◆ Exercise brief
Tally the lines below that contain the word "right". Only the total should be given.

◆ Supplied information
◆ ◆ ◆ ◆

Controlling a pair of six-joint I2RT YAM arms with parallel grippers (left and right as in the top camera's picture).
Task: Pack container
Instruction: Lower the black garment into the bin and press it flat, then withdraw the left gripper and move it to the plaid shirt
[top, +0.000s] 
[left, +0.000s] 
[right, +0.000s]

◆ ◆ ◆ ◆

◆ Solved exercise
2